* Instructions to follow: Wherever a line in the data below holds "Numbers", copy that line.

* Raw data:
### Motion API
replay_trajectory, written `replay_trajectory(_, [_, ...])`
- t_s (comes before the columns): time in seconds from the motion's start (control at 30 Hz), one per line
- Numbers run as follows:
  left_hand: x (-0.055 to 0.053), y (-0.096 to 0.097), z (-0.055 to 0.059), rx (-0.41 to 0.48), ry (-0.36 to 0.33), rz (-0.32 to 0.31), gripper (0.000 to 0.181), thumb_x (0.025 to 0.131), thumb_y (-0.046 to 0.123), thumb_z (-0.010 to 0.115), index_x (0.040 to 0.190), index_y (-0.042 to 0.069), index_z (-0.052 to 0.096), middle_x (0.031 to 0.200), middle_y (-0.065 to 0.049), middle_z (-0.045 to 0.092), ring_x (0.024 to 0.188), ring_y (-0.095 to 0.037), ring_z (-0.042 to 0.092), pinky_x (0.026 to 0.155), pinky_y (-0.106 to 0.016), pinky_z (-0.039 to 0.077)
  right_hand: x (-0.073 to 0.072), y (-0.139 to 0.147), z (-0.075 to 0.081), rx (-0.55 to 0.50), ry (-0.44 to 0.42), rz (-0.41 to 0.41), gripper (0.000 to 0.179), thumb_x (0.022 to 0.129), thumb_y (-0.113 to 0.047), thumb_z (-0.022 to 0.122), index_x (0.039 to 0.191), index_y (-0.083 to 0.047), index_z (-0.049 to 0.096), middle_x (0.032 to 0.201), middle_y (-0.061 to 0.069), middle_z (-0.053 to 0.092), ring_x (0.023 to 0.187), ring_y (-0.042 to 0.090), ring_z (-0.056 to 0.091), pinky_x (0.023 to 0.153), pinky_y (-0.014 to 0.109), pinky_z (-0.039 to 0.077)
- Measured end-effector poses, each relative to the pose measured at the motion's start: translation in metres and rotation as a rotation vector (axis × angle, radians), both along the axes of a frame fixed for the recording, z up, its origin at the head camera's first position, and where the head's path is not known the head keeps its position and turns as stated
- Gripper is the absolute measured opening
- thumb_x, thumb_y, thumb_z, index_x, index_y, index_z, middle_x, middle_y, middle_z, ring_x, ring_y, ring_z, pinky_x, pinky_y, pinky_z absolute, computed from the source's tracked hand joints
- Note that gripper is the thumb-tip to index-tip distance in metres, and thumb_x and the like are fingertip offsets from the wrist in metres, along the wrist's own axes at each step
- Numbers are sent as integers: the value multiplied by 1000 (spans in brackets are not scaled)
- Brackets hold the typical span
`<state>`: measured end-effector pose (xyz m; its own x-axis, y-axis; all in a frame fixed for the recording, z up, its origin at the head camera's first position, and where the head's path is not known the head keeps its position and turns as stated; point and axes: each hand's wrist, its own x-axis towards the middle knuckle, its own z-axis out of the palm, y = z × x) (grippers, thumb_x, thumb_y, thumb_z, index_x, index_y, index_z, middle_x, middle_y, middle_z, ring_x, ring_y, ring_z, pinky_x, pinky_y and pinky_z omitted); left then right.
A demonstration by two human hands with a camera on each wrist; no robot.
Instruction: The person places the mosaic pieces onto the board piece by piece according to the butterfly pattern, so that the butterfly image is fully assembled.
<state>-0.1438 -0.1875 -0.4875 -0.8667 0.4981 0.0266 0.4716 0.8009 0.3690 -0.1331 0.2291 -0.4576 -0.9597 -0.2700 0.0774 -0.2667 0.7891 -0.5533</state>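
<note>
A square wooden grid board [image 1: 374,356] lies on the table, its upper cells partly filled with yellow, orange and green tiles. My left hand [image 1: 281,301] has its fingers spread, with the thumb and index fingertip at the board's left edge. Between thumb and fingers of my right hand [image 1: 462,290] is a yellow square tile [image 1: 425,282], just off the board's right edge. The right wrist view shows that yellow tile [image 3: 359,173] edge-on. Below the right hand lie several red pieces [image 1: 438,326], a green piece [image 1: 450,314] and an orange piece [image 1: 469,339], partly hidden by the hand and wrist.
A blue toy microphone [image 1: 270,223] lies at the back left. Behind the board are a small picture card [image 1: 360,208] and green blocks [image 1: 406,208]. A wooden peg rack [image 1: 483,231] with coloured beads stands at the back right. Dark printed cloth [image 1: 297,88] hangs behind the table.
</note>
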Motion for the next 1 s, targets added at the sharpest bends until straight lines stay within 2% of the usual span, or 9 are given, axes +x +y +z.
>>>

* Response to this task:
- Numbers run as follows:
- Numbers are sent as integers: the value multiplied by 1000 (spans in brackets are not scaled)

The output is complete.